The procedure used here was similar to that described12, with the following modifications. Male Sprague–Dawley rats (150–175, 4 g, from Taconic Farms, New York) were used for all experiments. Swim sessions were conducted for 5 min, by placing rats in a plexiglass cylinder (46 cm tall × 20 cm in diameter) filled 30-cm deep with tap water at 23–25° C. At this depth, rats were prevented from supporting themselves by touching the bottom of the cylinder. SNAP-7941, fluoxetine or vehicle (0.01% lactic acid, pH 6) were administered orally as a 1 ml/kg solution. All test sessions were videotaped and recorded for later scoring by a single rater, who was blinded to the treatment condition. Immobility was scored as the time a rat remained floating in the water making only movements necessary to keep its head above the water.
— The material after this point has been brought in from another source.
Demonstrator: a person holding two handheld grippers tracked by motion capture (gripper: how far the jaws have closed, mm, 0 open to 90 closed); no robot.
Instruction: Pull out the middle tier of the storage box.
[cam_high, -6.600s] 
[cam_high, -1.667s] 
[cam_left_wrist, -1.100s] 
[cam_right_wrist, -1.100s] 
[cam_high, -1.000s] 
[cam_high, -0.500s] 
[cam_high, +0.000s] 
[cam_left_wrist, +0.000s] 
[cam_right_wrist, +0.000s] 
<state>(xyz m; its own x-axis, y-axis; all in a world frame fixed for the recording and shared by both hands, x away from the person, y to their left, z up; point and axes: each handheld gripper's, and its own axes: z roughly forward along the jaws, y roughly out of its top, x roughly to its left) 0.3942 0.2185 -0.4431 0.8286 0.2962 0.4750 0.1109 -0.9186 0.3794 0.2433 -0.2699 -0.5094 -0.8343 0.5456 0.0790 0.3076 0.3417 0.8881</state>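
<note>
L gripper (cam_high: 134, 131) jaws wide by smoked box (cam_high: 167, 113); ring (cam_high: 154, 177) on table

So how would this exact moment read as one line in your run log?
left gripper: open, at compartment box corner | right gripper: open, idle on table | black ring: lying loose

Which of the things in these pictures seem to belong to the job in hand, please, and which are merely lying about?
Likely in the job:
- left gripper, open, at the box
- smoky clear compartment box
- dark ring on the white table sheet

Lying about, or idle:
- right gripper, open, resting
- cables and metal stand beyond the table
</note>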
Swimming was scored as the time a rat made active swimming motions, more than necessary to merely maintain its head above water. This study was performed at Thera Search Laboratories (Miller Place, New York).
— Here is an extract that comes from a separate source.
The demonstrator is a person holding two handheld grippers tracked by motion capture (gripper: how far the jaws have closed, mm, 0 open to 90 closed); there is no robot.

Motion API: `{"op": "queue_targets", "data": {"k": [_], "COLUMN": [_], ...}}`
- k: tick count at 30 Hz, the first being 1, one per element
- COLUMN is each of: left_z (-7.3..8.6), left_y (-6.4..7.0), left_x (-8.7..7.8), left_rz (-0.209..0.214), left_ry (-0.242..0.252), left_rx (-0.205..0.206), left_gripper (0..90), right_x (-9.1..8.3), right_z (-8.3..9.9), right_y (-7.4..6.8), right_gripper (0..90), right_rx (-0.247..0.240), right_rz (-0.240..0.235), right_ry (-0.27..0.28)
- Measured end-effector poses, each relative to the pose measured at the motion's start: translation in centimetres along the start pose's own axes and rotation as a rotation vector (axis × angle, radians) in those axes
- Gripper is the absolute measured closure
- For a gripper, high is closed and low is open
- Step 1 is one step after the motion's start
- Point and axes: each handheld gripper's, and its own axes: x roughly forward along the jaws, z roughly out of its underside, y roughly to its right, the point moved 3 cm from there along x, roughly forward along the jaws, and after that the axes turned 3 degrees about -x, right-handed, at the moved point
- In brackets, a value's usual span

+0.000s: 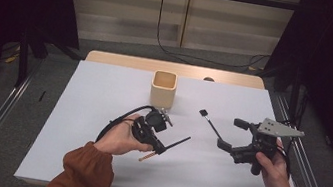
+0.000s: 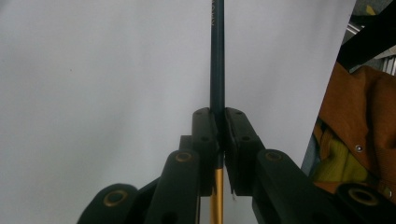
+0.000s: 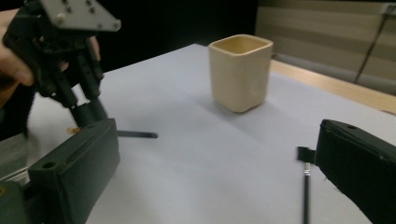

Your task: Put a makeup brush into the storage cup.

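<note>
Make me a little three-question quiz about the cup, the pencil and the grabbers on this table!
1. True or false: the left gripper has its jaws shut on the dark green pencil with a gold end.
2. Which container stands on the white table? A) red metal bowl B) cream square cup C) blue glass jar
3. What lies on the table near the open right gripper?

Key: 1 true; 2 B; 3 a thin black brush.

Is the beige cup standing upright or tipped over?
Upright: the beige cup rests on its base on the white table, its opening facing up.
</note>
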Motion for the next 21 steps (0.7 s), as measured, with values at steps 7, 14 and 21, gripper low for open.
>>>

Rat social-interaction test.

The rat social-interaction test was performed for 15 min as described13 under low-light conditions using pairs of unfamiliar male Sprague–Dawley rats (200–230 g, Taconic Farms) previously housed singly and exposed to the test arena for 15 min on the previous day. SNAP-7941, chlordiazepoxide or vehicle (0.01% lactic acid (pH 6)) were injected i.p. as a 1 ml/kg solution. All test sessions were videotaped and recorded for later scoring. Active social interaction, defined as sniffing, grooming, biting, boxing and crawling over and under, as well as locomotor activity (defined as squares crossed), was scored by a single rater, who was blinded to the treatment of each pair. This study was performed at Thera Search Laboratories.
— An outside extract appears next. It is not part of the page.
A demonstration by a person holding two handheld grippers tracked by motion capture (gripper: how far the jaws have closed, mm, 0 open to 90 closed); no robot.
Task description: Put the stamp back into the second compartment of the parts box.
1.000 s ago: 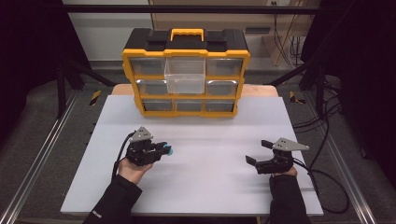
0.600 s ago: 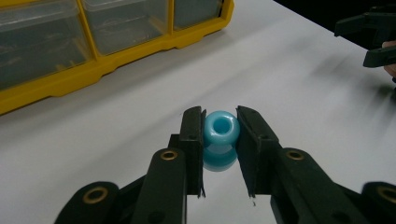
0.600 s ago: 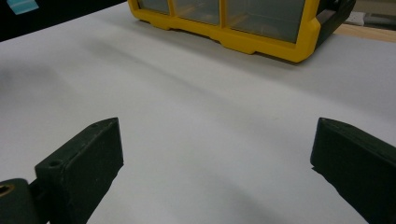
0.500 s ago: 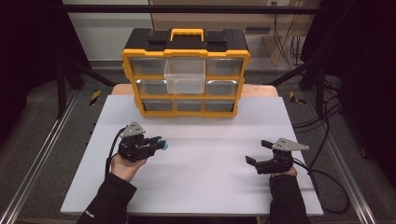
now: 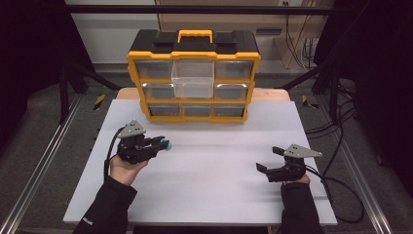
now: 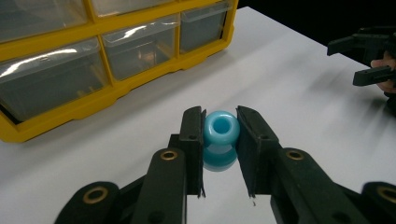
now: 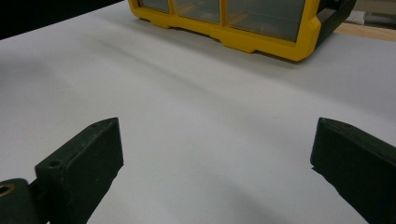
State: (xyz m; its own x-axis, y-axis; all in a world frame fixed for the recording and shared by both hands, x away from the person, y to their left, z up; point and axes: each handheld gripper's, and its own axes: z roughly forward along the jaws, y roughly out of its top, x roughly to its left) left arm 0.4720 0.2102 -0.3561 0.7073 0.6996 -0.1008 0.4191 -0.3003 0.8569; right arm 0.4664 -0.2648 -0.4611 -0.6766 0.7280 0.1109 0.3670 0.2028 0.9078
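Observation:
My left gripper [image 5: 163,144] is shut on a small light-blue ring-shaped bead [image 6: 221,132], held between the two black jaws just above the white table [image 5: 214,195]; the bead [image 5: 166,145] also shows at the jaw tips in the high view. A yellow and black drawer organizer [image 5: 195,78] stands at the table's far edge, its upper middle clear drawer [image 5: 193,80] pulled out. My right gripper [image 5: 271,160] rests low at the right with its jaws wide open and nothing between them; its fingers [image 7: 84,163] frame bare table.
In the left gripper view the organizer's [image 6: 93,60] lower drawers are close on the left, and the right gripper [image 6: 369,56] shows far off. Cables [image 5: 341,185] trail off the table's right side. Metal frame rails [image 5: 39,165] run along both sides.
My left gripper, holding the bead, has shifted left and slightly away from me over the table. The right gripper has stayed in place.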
Guinea pig maternal-separation vocalization test.

2-wk-old pups, prescreened for vocalization, received an i.p. injection of SNAP-7941, buspirone or vehicle (0.01% lactic acid, pH 6) as a 1 ml/kg solution and were returned to their mothers for 1 h. Individual pups were then placed in the test chamber and the number of vocalizations was counted over a 5-min period. Each pup was tested twice with a 3-d rest period. To assess effects of the test drugs on sedation or general motor impairment, after the second separation test, pups were placed on an inclined board and the angle at which the pup braced itself was determined. In addition, pups were placed on their backs and the latency to right themselves was measured. This study was performed at NeuroDetective Inc. (Quakertown, Pennsylvania).

Statistical analysis.

For the antagonism of MCH-induced feeding study (Fig. 3a), one-way repeated measures ANOVA was performed, with Tukey corrected comparisons. For the 1- (Fig. 3b) and 4-week (Fig. 4a and b ) body-weight experiments, overall results were analyzed by 2-way ANOVA, and data for each time-point were analyzed by one-way ANOVA followed by post hoc Student–Newman–Keuls test. For the sweetened condensed milk study (Fig. 3c), swim test (Fig. 5a), social interaction (Table 1) and maternal separation studies (Fig. 5b), data were analyzed by one-way ANOVA followed by post hoc Student–Newman–Keuls or Fisher's LSD test.